** Prompt **
The lines below are to be quoted exactly, from the first through the one that contains "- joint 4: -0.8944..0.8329".

** Recorded information **
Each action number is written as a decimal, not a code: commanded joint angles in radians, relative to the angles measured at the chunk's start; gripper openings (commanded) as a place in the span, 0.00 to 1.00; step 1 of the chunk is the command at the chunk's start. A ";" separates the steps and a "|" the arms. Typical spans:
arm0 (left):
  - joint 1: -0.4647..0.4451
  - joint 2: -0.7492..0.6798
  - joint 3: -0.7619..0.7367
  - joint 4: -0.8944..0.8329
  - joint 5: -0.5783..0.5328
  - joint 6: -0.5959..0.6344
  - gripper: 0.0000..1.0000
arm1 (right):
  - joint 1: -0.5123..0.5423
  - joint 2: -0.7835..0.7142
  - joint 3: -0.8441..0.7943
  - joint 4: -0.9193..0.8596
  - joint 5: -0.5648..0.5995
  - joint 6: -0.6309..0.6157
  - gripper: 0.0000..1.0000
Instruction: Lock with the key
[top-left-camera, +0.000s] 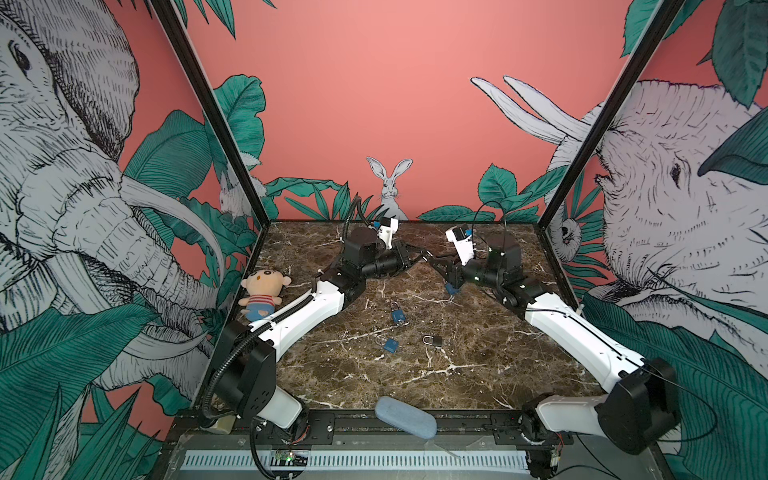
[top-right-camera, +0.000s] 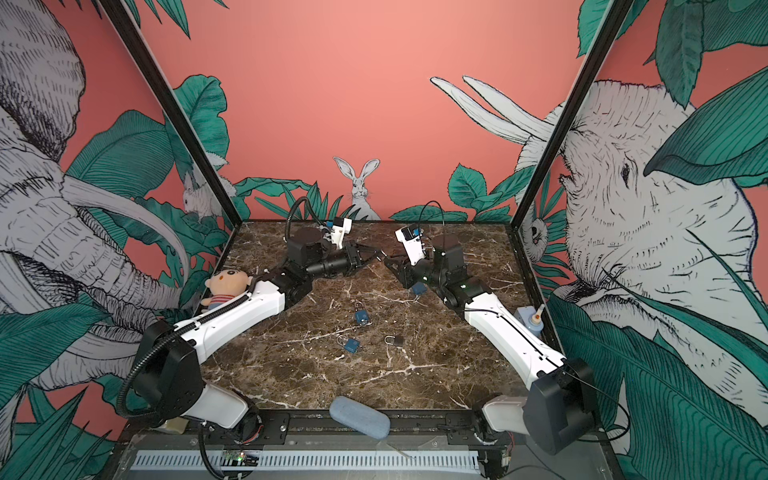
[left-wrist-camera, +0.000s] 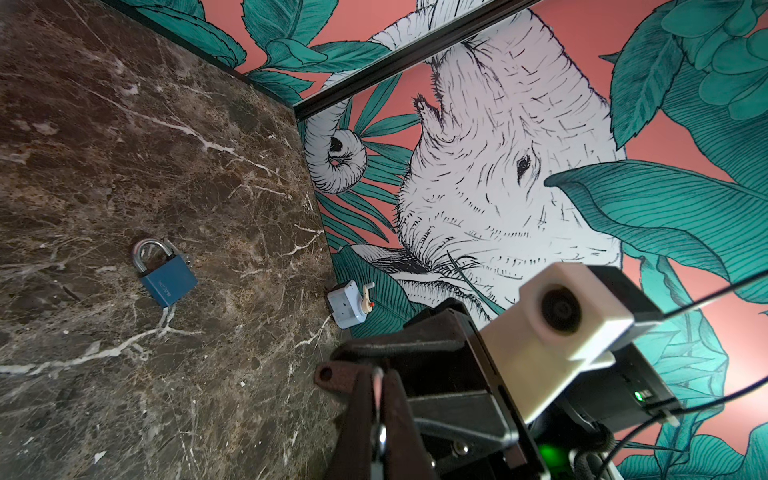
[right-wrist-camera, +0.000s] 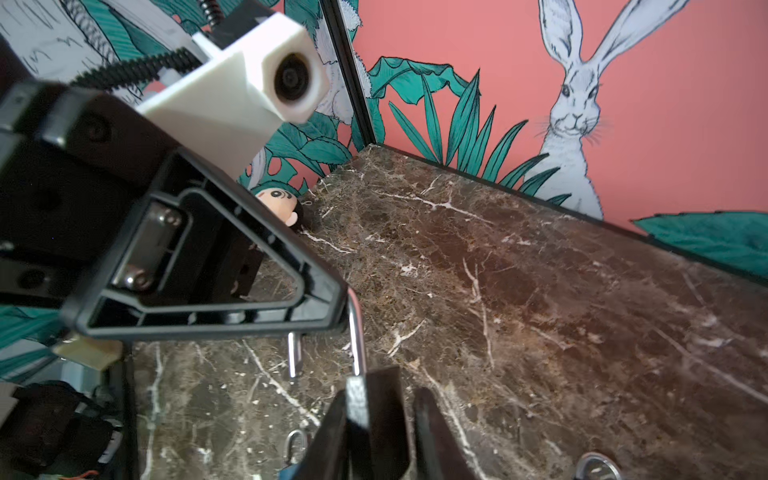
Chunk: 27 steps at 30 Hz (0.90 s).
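Note:
My left gripper (top-left-camera: 420, 252) (left-wrist-camera: 376, 374) is shut on a thin silver key (left-wrist-camera: 379, 419), pinched edge-on between its dark fingers. Facing it at mid-back of the table, my right gripper (top-left-camera: 436, 262) (right-wrist-camera: 380, 395) is shut on a dark padlock (right-wrist-camera: 384, 399), held above the marble. Its silver shackle (right-wrist-camera: 356, 332) stands open and points at the left gripper, whose finger frame hides the shackle's bend. In both top views the two gripper tips nearly meet; the key and the held padlock are too small to make out there.
A blue padlock (top-left-camera: 451, 288) (left-wrist-camera: 166, 278) lies under the right wrist. Two more blue padlocks (top-left-camera: 398, 313) (top-left-camera: 390, 344) and a black one (top-left-camera: 433, 340) lie mid-table. Plush doll (top-left-camera: 262, 293) at left wall, pale blue device (top-right-camera: 530, 320) at right wall, grey-blue pouch (top-left-camera: 405, 415) on the front edge.

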 joint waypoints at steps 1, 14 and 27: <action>-0.002 -0.056 0.024 0.056 0.018 -0.008 0.00 | 0.001 0.007 0.029 0.050 0.000 0.010 0.09; 0.066 -0.104 0.019 -0.084 0.035 0.156 0.26 | -0.018 0.011 0.127 -0.170 -0.132 0.065 0.00; 0.163 -0.106 0.078 -0.240 0.412 0.332 0.41 | -0.076 -0.014 0.103 -0.229 -0.388 0.209 0.00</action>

** Task output **
Each action number is written as a decimal, not a code: commanded joint angles in radians, relative to the angles measured at the chunk's start; gripper openings (commanded) as a place in the span, 0.00 to 1.00; step 1 of the chunk is the command at the chunk's start. A ";" separates the steps and a "|" the arms. Typical spans:
arm0 (left):
  - joint 1: -0.4647..0.4451
  - joint 2: -0.7492..0.6798
  - joint 3: -0.7619..0.7367
  - joint 4: -0.8944..0.8329

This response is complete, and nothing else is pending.